Finalmente, chegando ao ato da consagração, e dita a metade das palavras sobre a hóstia, isto é, "Hoc est"; por maneira nenhuma podia ir além, mas sempre repetia essas mesmas palavras "Hoc est": e a razão por que não podia prosseguir era que sentia e via a presença de Cristo com uma multidão de anjos, cuja majestade ele não podia suportar: e via que Cristo não entraria na hóstia ou que a hóstia não se transubstanciaria no corpo de Cristo se ele não proferisse a outra metade das palavras, isto é, "corpus meum".
Pelo que estando nesta ansiedade e não podendo ir adiante, o guardião e os outros frades e também muitos seculares que estavam na igreja ouvindo a missa aproximaram-se do altar e ficaram espantados vendo e considerando os atos de Frei João e muitos dentre eles choravam por devoção.
Por fim, depois de grande espaço, isto é, quando prouve a Deus, Frei João proferiu "corpus meum" em altas vozes; e subitamente a forma do pão esvaneceu-se e na hóstia apareceu Jesus Cristo bendito coroado e glorificado; e mostrou-lhe a humildade e caridade a qual o fez encarnar-se na Virgem Maria, e a qual o faz cada dia vir às mãos do sacerdote quando consagra a hóstia, pela qual coisa foi ele mais elevado na doçura da contemplação. Pelo que tendo elevado a hóstia e o cálice consagrado, foi arrebatado e sendo sua alma suspensa dos sentimentos corporais, seu corpo caiu para trás; e se não fosse sustentado pelo guardião, o qual estava atrás dele, teria caldo de costas no chão. E assim correndo os frades e os seculares que estavam na igreja, homens e mulheres, ele foi levado para a sacristia como morto, porque seu corpo estava frio como o corpo de um morto e os dedos de suas mãos estavam contraídos tão fortemente que nem mesmo se podiam distender ou mover.

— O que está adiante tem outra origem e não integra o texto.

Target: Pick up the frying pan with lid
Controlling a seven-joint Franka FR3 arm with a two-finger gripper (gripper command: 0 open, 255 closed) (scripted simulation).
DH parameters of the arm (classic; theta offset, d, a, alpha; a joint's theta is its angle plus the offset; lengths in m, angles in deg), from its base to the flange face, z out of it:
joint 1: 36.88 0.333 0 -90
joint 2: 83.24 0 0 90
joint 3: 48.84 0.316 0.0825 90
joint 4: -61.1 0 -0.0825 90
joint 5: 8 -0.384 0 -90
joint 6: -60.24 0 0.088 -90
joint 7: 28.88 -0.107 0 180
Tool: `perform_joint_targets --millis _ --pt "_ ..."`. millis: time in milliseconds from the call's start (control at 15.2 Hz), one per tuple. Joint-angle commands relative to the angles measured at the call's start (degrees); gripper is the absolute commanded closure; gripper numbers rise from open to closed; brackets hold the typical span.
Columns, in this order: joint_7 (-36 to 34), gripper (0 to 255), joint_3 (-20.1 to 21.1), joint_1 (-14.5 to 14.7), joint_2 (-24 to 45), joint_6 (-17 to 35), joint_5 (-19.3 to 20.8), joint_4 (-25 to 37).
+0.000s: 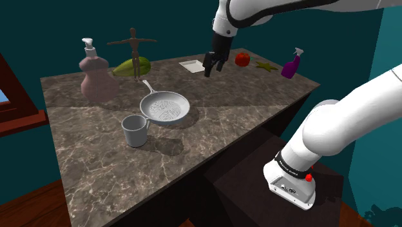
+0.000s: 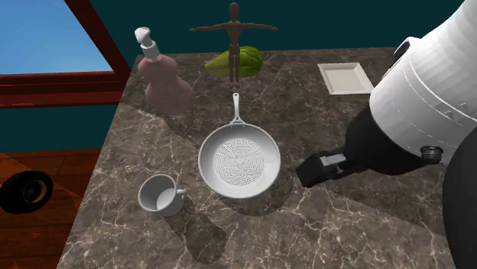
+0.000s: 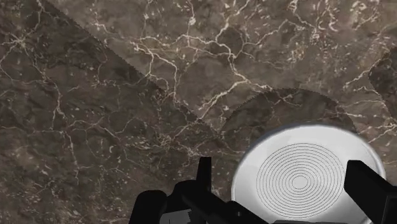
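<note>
Your all-black gripper [image 1: 213,69], fingers spread apart, hovered high; the white round long-handled frying pan [image 1: 165,108] lay below, slightly aside.

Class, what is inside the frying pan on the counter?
Nothing lies inside the frying pan; only its bare, ringed base shows. The counter directly beneath it is covered from sight.

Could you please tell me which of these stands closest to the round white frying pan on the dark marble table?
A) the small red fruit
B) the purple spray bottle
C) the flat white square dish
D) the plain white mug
D: the plain white mug stands just beside the rim of the round white frying pan, while the other three sit much farther off.
</note>
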Motion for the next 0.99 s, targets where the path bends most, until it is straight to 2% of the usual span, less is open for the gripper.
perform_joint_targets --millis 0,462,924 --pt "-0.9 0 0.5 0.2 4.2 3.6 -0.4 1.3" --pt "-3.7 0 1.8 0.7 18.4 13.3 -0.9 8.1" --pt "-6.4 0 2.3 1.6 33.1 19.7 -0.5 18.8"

E deste modo jazeu desfalecido, ou antes arroubado, até à Terça, e era no verão. E porque eu, o qual estava presente, desejava muito saber o que Deus tinha operado nele, logo que voltou a si dirigi-me a ele e pedi-lhe pela caridade de Deus que me contasse tudo. E ele, porque se confiava muito em mim, narrou-me tudo por ordem; e entre outras coisas me disse que, consagrando o corpo e o sangue de Jesus Cristo e diante dele, seu coração estava líquido como uma cera muito mole e sua carne parecia não ter ossos, de tal modo que quase não podia levantar o braço nem a mão para fazer o sinal-da-cruz sobre a hóstia e sobre o cálice.
Disse-me ainda que antes de se fazer padre fora-lhe revelado por Deus que devia desmaiar na missa; mas porque já tinha 'dito muitas missas e aquilo não lhe acontecera, pensava que a revelação não tivesse sido de Deus.
Contudo, talvez cinqüenta dias antes da Assunção de Nossa Senhora, na qual o sobredito caso adviera ainda lhe fora por Deus revelado que aquele caso lhe devia advir por volta da dita festa da Assunção; mas depois não se recordou da dita revelação. Amém.